Now for the first time since 2000, Los Angeles Opera is reviving "Cinderella," which the composer tossed off in three inspired weeks at age 25, for six performances starting March 23. James Conlon will conduct, with Kate Lindsey and Ketevan Kemoklidze divvying up performances of the title role and René Barbera as Prince Ramiro. The production, by the Spanish director Joan Font, has already been presented in Europe, Canada, Houston and Seattle.
Think of "Cinderella" not as just another night of musical theater but rather as a mad soiree.
Consider it an evening overseen by a host who long ago accepted the tragic aspects of life (with appropriate regret) but in the meantime will serve you good food and choice wines as you surround yourself with civilized and attractive company and watch the dizzy young lovers who are in the process of finding each other, all set to a musical accompaniment that is unfailingly stylish and pleasurable. There's always a party at Chez Rossini.
From the beginning, Rossini stood apart. Born in 1792 on a date that occurs only every four years, Feb. 29, Gioachino Rossini was still "officially" a teenager when he died in 1868 (a celebratory bicentennial concert at New York's Lincoln Center in 1992 was billed as a "50th birthday celebration." By the time he was 25 (by the standard calendar), he had become the most popular opera composer of his era.
For years, Rossini was best remembered for his overtures and one full-length opera, "The Barber of Seville" (1816), yet another of his three-week compositional wonders.
In the last few decades, other operas have been heard increasingly, especially "Cinderella" and "The Italian Girl in Algiers." His comedies remain his most familiar works, although "William Tell" and "Semiramide" are sumptuous and serious. Rossini even wrote his own version of "Otello," which lacks the dramatic urgency of Verdi's later opera but is suffused with beautiful and effective arias and ensembles.
At the height of his career, in his late 30s, Rossini abruptly "retired" from composition. The happy legend has been that he made his money, exercised his muse and just wanted to relax in his beautiful Paris town house, where he remained a vital part of European cultural life until his death.

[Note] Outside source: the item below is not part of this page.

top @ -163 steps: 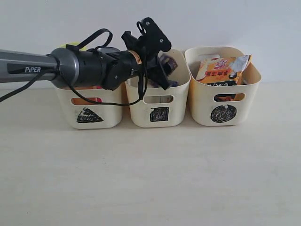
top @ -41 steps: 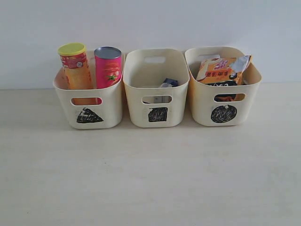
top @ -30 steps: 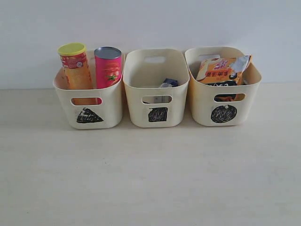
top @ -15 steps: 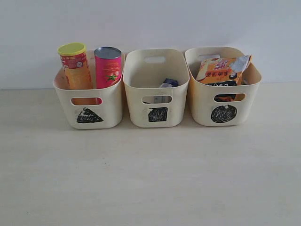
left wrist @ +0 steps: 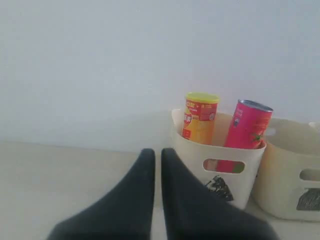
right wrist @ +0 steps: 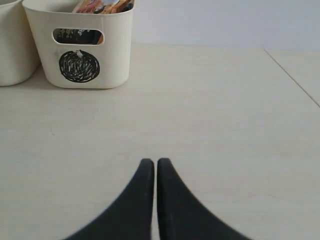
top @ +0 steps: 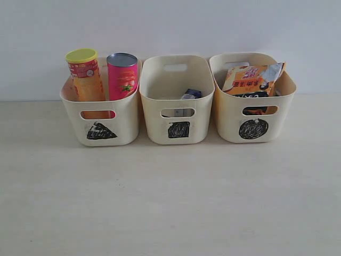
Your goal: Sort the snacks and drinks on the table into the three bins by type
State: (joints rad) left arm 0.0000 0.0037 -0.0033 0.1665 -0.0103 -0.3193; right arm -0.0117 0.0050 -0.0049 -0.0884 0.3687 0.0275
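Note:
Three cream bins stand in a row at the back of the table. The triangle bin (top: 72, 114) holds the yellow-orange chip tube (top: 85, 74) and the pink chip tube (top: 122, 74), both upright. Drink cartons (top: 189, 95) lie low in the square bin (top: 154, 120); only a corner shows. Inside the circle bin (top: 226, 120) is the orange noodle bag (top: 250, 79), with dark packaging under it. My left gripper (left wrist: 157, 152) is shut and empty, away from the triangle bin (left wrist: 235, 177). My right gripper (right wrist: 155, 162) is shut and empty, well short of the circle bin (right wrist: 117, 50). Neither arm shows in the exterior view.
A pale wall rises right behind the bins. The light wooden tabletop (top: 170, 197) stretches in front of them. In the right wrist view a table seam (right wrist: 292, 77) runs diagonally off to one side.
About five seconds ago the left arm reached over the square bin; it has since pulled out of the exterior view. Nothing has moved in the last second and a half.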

The truth is somewhat more complicated. Rossini seems to have suffered from gonorrhea for much of his later life; increasingly, he was also prone to deep depressions. And he didn't really stop composing: He created a large catalog of songs, piano works and occasional chamber pieces, which he referred to collectively as "Sins of My Old Age."
There is a great deal of wonderful music here, and such compositions as "Tarentelle pur sang" and "Memento Homo" ought to be adopted as encore pieces by more pianists. Finally, Rossini wrote a refreshingly eccentric and (the word applies) unique "Petite Messe Solennelle" (Little Solemn Mass), which in its original form was scored for small chorus, two pianos and a tiny organ-like instrument called the harmonium.
What Gore Vidal said about American novelist Dawn Powell applies to Rossini as well: He looked at life with a "bright Petronian neutrality."
To be sure, he accepted the world pretty much as he found it, played by its rules and was richly rewarded, and he passed on those rewards to younger composers as a generous mentor. He had few pretensions about himself: He sought to entertain rather than to break down the walls. His villains are rarely demonic, his heroes have no halos, and he maintains a steady, often amused gaze that is unusual in the grandiloquent world of opera.
Rossini once summed up his philosophy bluntly: "Eating, loving, singing and digesting are, in truth, the four acts of the comic opera known as life, and they pass like bubbles of a bottle of Champagne," he said. "Whoever lets them break without having enjoyed them is a complete fool." And on another occasion — "Every kind of music is good, except the boring kind." Certainly, few will be bored by "Cinderella."